> _EXERCISE INPUT_:
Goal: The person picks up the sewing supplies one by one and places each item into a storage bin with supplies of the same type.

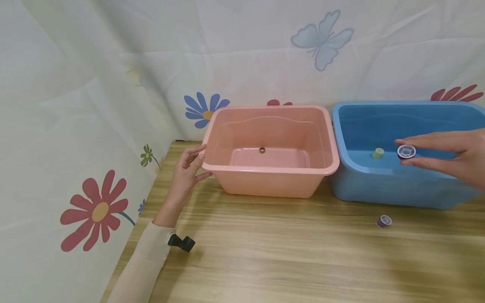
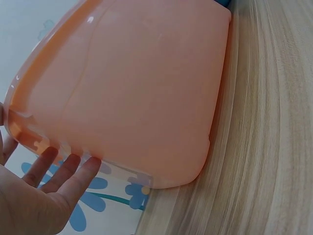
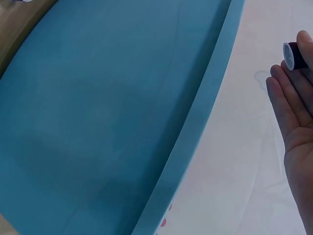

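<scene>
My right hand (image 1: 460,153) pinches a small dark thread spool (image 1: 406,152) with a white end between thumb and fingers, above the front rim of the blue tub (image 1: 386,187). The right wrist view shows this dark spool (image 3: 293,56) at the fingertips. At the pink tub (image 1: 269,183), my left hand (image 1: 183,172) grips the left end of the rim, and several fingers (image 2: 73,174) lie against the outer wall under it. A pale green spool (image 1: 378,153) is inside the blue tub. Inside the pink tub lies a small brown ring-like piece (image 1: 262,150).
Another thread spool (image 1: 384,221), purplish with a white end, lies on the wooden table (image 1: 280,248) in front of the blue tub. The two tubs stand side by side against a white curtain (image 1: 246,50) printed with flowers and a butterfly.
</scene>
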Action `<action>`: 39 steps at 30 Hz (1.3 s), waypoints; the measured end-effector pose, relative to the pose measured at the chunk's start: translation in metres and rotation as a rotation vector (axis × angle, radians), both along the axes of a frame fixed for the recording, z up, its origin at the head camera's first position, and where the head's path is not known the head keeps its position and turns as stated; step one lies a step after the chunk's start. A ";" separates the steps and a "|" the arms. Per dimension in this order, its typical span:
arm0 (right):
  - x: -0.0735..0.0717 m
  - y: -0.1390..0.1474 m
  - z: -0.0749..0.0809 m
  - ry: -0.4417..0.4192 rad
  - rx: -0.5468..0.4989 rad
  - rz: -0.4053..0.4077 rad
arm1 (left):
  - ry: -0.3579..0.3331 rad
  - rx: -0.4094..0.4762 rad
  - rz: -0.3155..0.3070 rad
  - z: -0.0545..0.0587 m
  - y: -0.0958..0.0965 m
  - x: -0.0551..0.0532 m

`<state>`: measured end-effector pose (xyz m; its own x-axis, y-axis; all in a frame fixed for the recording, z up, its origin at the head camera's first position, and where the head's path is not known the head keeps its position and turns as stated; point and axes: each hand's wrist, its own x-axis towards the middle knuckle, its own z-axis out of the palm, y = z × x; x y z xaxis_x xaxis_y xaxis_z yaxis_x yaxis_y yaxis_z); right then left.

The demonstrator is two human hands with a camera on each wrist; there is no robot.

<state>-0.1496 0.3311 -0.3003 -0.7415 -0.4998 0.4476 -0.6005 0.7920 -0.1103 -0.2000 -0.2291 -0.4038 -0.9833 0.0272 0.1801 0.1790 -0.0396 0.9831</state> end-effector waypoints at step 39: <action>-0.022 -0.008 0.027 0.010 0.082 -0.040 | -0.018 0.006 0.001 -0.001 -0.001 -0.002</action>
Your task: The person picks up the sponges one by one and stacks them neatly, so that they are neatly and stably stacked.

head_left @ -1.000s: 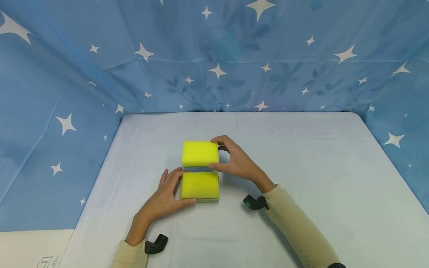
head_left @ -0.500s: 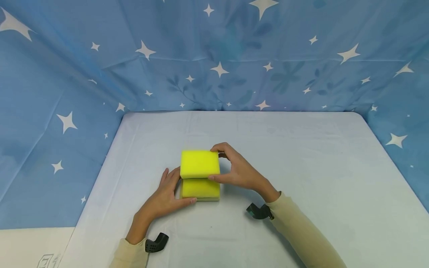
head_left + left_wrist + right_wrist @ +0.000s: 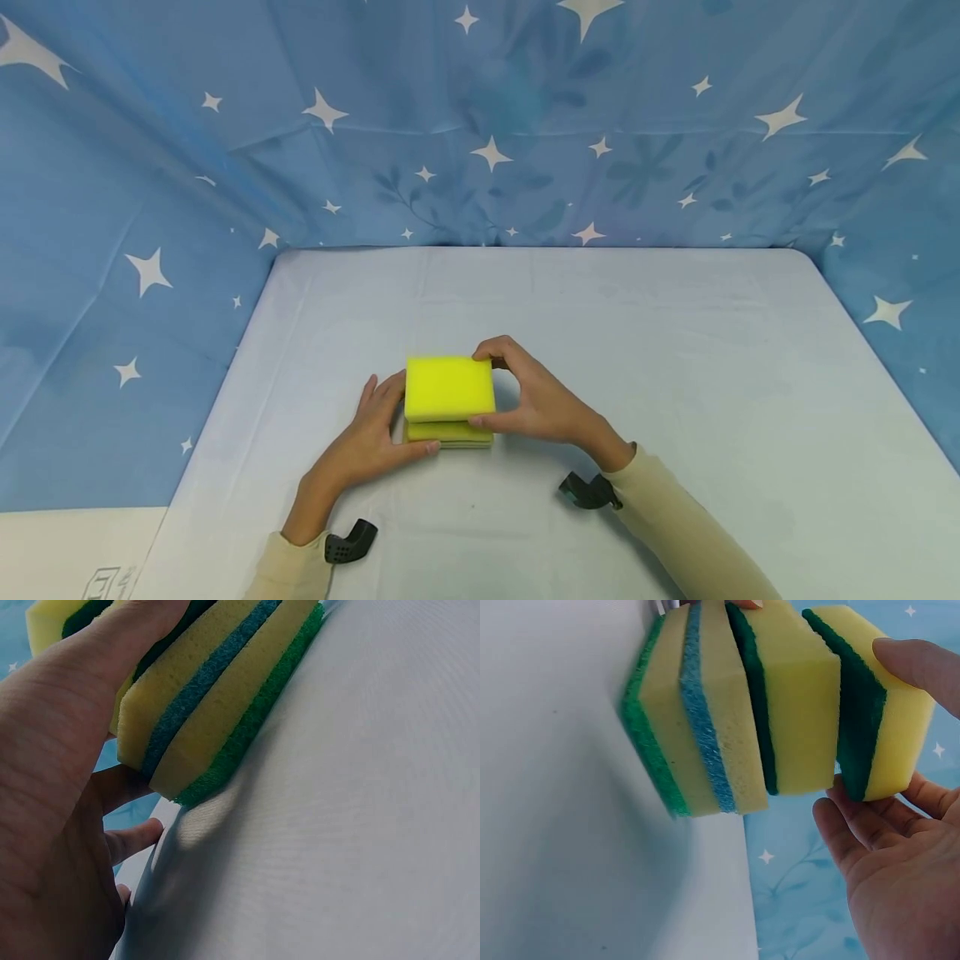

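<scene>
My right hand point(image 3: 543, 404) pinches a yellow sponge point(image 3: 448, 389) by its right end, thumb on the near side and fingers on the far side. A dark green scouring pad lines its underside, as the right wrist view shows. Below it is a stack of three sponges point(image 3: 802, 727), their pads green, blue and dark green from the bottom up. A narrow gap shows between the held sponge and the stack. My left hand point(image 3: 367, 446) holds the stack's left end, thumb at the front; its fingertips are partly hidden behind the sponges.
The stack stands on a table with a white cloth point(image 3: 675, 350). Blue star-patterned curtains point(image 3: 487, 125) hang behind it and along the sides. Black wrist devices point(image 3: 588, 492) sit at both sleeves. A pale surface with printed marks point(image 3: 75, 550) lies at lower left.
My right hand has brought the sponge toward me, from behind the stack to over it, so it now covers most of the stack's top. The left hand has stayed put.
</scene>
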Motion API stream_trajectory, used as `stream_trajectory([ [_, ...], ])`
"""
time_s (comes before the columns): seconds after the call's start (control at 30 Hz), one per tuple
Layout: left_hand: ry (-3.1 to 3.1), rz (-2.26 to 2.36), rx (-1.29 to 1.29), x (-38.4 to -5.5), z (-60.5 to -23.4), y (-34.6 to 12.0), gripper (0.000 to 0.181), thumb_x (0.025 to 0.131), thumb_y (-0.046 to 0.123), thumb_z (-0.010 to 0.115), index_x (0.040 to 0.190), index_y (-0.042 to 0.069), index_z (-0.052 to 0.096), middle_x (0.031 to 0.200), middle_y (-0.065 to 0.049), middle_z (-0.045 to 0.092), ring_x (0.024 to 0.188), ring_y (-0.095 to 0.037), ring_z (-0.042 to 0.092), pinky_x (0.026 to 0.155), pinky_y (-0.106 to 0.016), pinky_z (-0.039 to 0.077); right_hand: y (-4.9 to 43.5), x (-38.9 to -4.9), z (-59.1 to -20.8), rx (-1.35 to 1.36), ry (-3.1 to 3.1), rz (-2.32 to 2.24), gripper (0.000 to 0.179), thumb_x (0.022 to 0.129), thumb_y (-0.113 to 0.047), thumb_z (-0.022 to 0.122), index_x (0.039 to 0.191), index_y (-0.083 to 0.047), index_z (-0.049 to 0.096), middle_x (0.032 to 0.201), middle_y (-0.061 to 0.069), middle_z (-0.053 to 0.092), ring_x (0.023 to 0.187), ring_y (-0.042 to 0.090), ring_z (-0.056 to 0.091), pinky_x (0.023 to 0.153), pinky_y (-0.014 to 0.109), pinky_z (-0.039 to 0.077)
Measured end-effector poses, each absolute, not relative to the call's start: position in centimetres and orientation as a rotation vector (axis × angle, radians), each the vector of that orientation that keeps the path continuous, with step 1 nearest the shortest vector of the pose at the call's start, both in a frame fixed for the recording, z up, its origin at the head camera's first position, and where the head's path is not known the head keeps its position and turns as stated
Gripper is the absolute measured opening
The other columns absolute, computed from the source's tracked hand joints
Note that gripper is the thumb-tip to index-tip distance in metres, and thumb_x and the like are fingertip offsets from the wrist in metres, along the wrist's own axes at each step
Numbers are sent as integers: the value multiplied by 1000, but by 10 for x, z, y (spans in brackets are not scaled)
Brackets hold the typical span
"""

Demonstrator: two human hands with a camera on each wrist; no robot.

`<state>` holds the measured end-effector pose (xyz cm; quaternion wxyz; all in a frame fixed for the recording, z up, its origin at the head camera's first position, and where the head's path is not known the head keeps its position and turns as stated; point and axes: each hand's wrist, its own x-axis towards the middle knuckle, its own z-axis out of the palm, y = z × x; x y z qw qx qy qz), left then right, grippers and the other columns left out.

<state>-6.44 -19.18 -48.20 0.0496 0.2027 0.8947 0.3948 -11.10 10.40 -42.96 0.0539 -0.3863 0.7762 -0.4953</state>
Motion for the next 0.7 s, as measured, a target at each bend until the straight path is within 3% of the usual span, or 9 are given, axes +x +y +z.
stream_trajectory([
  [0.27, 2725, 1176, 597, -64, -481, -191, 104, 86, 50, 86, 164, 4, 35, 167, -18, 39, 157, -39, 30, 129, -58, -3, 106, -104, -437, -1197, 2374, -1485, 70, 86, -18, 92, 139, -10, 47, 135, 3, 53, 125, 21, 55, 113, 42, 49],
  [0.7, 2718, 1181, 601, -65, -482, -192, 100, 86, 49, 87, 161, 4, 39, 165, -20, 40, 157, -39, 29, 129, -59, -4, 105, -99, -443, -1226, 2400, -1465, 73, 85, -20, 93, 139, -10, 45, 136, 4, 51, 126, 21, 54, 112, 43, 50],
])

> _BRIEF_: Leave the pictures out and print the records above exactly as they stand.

> _RESULT_:
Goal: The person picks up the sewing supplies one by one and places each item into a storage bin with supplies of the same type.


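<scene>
My right hand (image 1: 460,153) pinches a small dark thread spool (image 1: 406,152) with a white end between thumb and fingers, above the front rim of the blue tub (image 1: 386,187). The right wrist view shows this dark spool (image 3: 293,56) at the fingertips. At the pink tub (image 1: 269,183), my left hand (image 1: 183,172) grips the left end of the rim, and several fingers (image 2: 73,174) lie against the outer wall under it. A pale green spool (image 1: 378,153) is inside the blue tub. Inside the pink tub lies a small brown ring-like piece (image 1: 262,150).
Another thread spool (image 1: 384,221), purplish with a white end, lies on the wooden table (image 1: 280,248) in front of the blue tub. The two tubs stand side by side against a white curtain (image 1: 246,50) printed with flowers and a butterfly.
</scene>
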Action `<action>`: 39 steps at 30 Hz (1.3 s), waypoints; the measured end-effector pose, relative to the pose measured at the chunk's start: translation in metres and rotation as a rotation vector (axis × angle, radians), both along the axes of a frame fixed for the recording, z up, its origin at the head camera's first position, and where the head's path is not known the head keeps its position and turns as stated; step one lies a step after the chunk's start. A ";" separates the steps and a "|" the arms. Per dimension in this order, its typical span:
arm0 (right):
  - x: -0.0735..0.0717 m
  - y: -0.1390..0.1474 m
  - z: -0.0749..0.0809 m
  - ry: -0.4417..0.4192 rad
  - rx: -0.5468..0.4989 rad
  - rz: -0.4053..0.4077 rad
arm1 (left):
  - ry: -0.3579..0.3331 rad
  - rx: -0.4094..0.4762 rad
  - rz: -0.3155..0.3070 rad
  - z: -0.0545..0.0587 m
  - y: -0.0958..0.0965 m
  - x: -0.0551..0.0532 m

`<state>`: measured end-effector pose (xyz m; its own x-axis, y-axis; all in a frame fixed for the recording, z up, its origin at the head camera's first position, and where the head's path is not known the head keeps its position and turns as stated; point and axes: each hand's wrist, its own x-axis towards the middle knuckle, its own z-axis out of the palm, y = z × x; x y z xaxis_x xaxis_y xaxis_z yaxis_x yaxis_y yaxis_z); right then left.

The demonstrator is two human hands with a camera on each wrist; there is no robot.

<state>-0.1496 0.3311 -0.3003 -0.7415 -0.4998 0.4476 -0.6005 0.7920 -0.1103 -0.2000 -0.2291 -0.4038 -0.9833 0.0272 0.1801 0.1790 -0.0396 0.9831</state> end-effector waypoints at step 39: <action>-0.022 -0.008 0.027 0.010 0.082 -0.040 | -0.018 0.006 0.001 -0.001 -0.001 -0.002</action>
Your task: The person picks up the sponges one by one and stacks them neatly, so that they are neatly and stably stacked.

head_left @ -1.000s: 
head_left @ -0.500s: 
head_left + left_wrist + right_wrist @ +0.000s: 

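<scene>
My right hand point(image 3: 543, 404) pinches a yellow sponge point(image 3: 448, 389) by its right end, thumb on the near side and fingers on the far side. A dark green scouring pad lines its underside, as the right wrist view shows. Below it is a stack of three sponges point(image 3: 802, 727), their pads green, blue and dark green from the bottom up. A narrow gap shows between the held sponge and the stack. My left hand point(image 3: 367, 446) holds the stack's left end, thumb at the front; its fingertips are partly hidden behind the sponges.
The stack stands on a table with a white cloth point(image 3: 675, 350). Blue star-patterned curtains point(image 3: 487, 125) hang behind it and along the sides. Black wrist devices point(image 3: 588, 492) sit at both sleeves. A pale surface with printed marks point(image 3: 75, 550) lies at lower left.
My right hand has brought the sponge toward me, from behind the stack to over it, so it now covers most of the stack's top. The left hand has stayed put.
</scene>
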Motion API stream_trajectory, used as `stream_trajectory([ [_, ...], ])`
"""
time_s (comes before the columns): seconds after the call's start (control at 30 Hz), one per tuple
Layout: left_hand: ry (-3.1 to 3.1), rz (-2.26 to 2.36), rx (-1.29 to 1.29), x (-38.4 to -5.5), z (-60.5 to -23.4), y (-34.6 to 12.0), gripper (0.000 to 0.181), thumb_x (0.025 to 0.131), thumb_y (-0.046 to 0.123), thumb_z (-0.010 to 0.115), index_x (0.040 to 0.190), index_y (-0.042 to 0.069), index_z (-0.052 to 0.096), middle_x (0.031 to 0.200), middle_y (-0.065 to 0.049), middle_z (-0.045 to 0.092), ring_x (0.024 to 0.188), ring_y (-0.095 to 0.037), ring_z (-0.042 to 0.092), pinky_x (0.026 to 0.155), pinky_y (-0.106 to 0.016), pinky_z (-0.039 to 0.077); right_hand: y (-4.9 to 43.5), x (-38.9 to -4.9), z (-59.1 to -20.8), rx (-1.35 to 1.36), ry (-3.1 to 3.1), rz (-2.32 to 2.24), gripper (0.000 to 0.179), thumb_x (0.022 to 0.129), thumb_y (-0.113 to 0.047), thumb_z (-0.022 to 0.122), index_x (0.039 to 0.191), index_y (-0.083 to 0.047), index_z (-0.049 to 0.096), middle_x (0.032 to 0.201), middle_y (-0.061 to 0.069), middle_z (-0.053 to 0.092), ring_x (0.023 to 0.187), ring_y (-0.042 to 0.090), ring_z (-0.056 to 0.091), pinky_x (0.023 to 0.153), pinky_y (-0.014 to 0.109), pinky_z (-0.039 to 0.077)
Measured end-effector poses, each absolute, not relative to the call's start: position in centimetres and orientation as a rotation vector (axis × angle, radians), each the vector of that orientation that keeps the path continuous, with step 1 nearest the shortest vector of the pose at the call's start, both in a frame fixed for the recording, z up, its origin at the head camera's first position, and where the head's path is not known the head keeps its position and turns as stated
Gripper is the absolute measured opening
The other columns absolute, computed from the source's tracked hand joints
Note that gripper is the thumb-tip to index-tip distance in metres, and thumb_x and the like are fingertip offsets from the wrist in metres, along the wrist's own axes at each step
Numbers are sent as integers: the value multiplied by 1000, but by 10 for x, z, y (spans in brackets are not scaled)
Brackets hold the typical span
"""

Demonstrator: two human hands with a camera on each wrist; no robot.

`<state>` holds the measured end-effector pose (xyz cm; quaternion wxyz; all in a frame fixed for the recording, z up, its origin at the head camera's first position, and where the head's path is not known the head keeps its position and turns as stated; point and axes: each hand's wrist, its own x-axis towards the middle knuckle, its own z-axis out of the palm, y = z × x; x y z qw qx qy qz), left then right, grippers and the other columns left out.

<state>-6.44 -19.18 -48.20 0.0496 0.2027 0.8947 0.3948 -11.10 10.40 -42.96 0.0539 -0.3863 0.7762 -0.4953</state>
Motion for the next 0.7 s, as measured, a target at each bend until the straight path is within 3% of the usual span, or 9 are given, axes +x +y +z.
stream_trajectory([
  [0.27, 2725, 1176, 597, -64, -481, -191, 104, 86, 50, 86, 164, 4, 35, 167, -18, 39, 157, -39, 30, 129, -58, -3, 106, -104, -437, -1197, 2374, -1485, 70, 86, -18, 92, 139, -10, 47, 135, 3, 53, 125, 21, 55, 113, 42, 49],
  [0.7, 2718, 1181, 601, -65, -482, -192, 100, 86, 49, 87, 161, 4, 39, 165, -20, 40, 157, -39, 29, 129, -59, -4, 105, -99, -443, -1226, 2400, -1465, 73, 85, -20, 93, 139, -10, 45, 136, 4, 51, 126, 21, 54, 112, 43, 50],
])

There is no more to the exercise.